Algieri, Smith and Seldin have another thing in common besides their humble beginnings. Smith and Seldin are Caucasian; Algieri is half Italian and half Argentine. It’s a reality that allows them to tap into markets not usually exhausted, Katz says. There will always be interest in a Great White Hope. Of course, they also have to be able to fight, which the three can clearly do.

“Who was the last elite, Caucasian, American champion?” asked Katz. “Forget about the Europeans because there are a ton of them. Very few, so now you have the kids like Smith, like Algieri, like Cletus, and those are, quite honestly and frankly, the kids that will attract your crossover fans. You’ll always have the elite Mayweather, Pacquiao types that will do that, but good fighters like Keith Thurman and Shawn Porter might not necessarily do that. A casual fan, yes, but you want to get the real crossover fans.”

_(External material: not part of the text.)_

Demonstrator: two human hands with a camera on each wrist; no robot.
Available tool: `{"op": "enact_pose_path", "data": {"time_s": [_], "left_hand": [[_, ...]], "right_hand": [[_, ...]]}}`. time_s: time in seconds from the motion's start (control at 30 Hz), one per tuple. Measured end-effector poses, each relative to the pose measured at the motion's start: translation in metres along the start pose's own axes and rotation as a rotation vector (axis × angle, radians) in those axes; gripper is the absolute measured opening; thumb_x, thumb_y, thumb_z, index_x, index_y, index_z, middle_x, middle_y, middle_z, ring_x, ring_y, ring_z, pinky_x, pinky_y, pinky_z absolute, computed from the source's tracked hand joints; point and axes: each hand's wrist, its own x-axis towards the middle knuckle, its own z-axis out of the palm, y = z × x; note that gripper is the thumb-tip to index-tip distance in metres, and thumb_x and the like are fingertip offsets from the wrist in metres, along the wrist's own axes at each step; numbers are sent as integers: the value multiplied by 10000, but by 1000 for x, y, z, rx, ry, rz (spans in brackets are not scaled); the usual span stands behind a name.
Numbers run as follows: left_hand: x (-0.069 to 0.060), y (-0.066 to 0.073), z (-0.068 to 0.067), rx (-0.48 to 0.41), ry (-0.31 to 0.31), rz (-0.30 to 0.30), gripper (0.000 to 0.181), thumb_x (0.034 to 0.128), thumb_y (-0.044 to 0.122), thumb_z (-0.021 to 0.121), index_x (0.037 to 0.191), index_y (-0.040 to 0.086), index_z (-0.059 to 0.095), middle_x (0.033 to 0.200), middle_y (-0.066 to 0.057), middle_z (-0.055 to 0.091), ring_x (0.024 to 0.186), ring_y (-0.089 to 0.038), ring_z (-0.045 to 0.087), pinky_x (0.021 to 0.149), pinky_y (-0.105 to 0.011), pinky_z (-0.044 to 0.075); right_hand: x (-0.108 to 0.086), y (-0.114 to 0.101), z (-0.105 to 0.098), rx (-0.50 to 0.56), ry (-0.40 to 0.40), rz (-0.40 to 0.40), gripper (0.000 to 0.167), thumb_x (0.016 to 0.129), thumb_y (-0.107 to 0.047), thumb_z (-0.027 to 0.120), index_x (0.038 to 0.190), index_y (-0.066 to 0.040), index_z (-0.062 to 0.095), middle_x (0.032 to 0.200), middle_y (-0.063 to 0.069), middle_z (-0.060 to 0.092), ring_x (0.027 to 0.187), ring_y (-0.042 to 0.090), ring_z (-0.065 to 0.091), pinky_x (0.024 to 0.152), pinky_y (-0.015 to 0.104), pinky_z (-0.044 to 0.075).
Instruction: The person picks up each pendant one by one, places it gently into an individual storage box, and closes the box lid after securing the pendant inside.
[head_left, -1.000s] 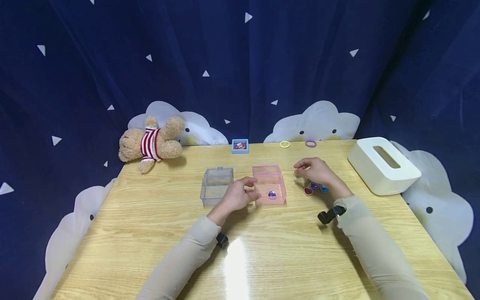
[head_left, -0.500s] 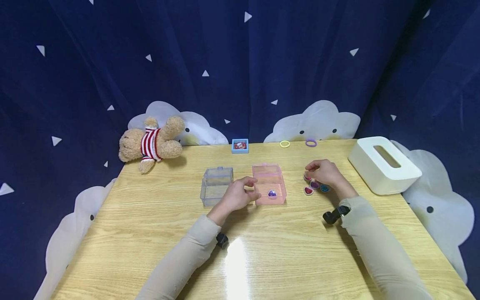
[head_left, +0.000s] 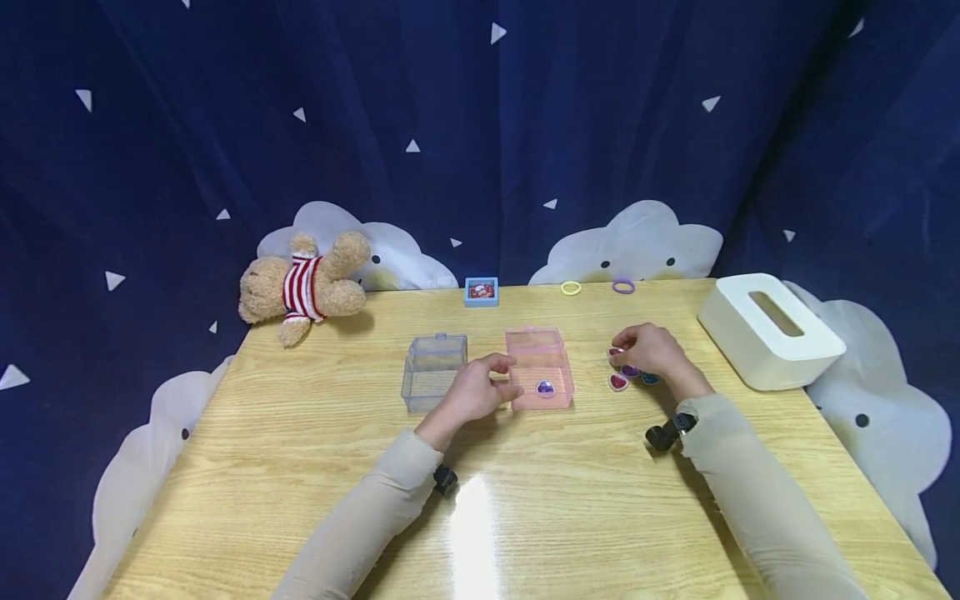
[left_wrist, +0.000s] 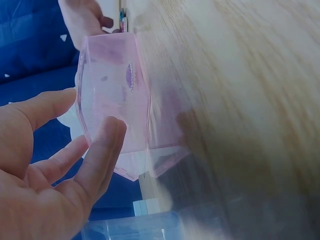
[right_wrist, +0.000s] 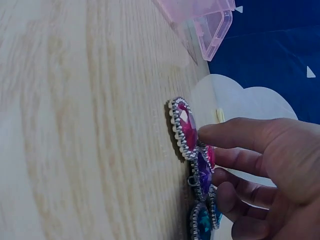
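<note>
A pink see-through box [head_left: 561,377] with its lid raised stands mid-table, holding one purple gem charm [head_left: 545,388]. My left hand [head_left: 480,390] is at the box's left side, fingers loosely extended against or just beside its wall. To the right lies a cluster of gem charms with beaded silver rims: a red one [right_wrist: 185,127], a purple one [right_wrist: 203,172] and blue ones [right_wrist: 202,223]. Over them is my right hand [head_left: 651,350], its fingers curled and its thumb and index fingertips at a pink-red gem charm [right_wrist: 211,156], partly hidden behind the red one.
Left of the pink box stands a clear bluish box [head_left: 417,390] with its lid up. Farther back are a small blue square case [head_left: 481,292], a yellow ring [head_left: 571,288] and a purple ring [head_left: 623,287]. A teddy bear [head_left: 302,287] lies back left; a white tissue box [head_left: 810,346] sits right.
My right hand has moved right and slightly down, from beside the cluster onto the pink-red gem charm. The left hand has stayed at the pink box.
</note>
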Motion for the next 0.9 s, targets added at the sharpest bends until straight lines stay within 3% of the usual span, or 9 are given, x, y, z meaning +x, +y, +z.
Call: {"op": "enact_pose_path", "data": {"time_s": [0.4, 0.73, 0.9], "left_hand": [[1, 0, 1, -5, -3, 0, 492, 884, 212, 752, 1339, 92, 607, 1265, -159, 664, 1013, -293, 728, 797, -312, 604], [0, 1, 1, -10, -1, -6, 496, 885, 207, 754, 1341, 84, 603, 1274, -171, 660, 1025, -304, 725, 803, -324, 606], [0, 1, 1, -3, 0, -7, 501, 886, 207, 753, 1345, 80, 599, 1275, -172, 660, 1022, -304, 726, 798, -319, 608]], "right_hand": [[1, -4, -3, -69, -20, 0, 342, 818, -323, 792, 1081, -113, 729, 1068, 105, 717, 973, 300, 613, 815, 462, 489], [-1, -5, -5, -25, 15, -26, 377, 832, -332, 782, 1123, -105, 703, 1007, 95, 691, 898, 266, 579, 781, 387, 449], [-3, -15, -8, 1, 31, -64, 340, 841, -359, 776, 1072, -116, 719, 951, 61, 687, 867, 247, 576, 741, 339, 423]]}}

It might not be politically correct to refer to a fighter’s cultural background as a selling point, but it’s the truth when it comes to boxing. In an era where top American Caucasian boxers are scarce, Katz’s point is that Smith is an anomaly.

“And it’s no (disrespect) to the African-American fighter, Hispanic fighter or otherwise,” Katz went on. “Joe Smith’s ethnicity and his hard-helmet, blue-collar background will appeal to those who might not otherwise be interested. Cletus Seldin — a Jewish kid. When was the last Jewish kid who was exciting like Cletus Seldin and could punch like hell like Seldin?”

And for a small company like Star Boxing, it’s all about taking advantage of the opportunities that come along. “The shows at the Paramount are expensive shows,” Katz went on. “And although we sell out just about every show you’re still not making the kind of money one needs to bring a company to the next level. When you’re getting fights like Amir Khan and Manny Pacquiao and Fonfara now — then all of a sudden, if the fighter’s making good money, then the company is making good money and that’s the way it’s supposed to be.”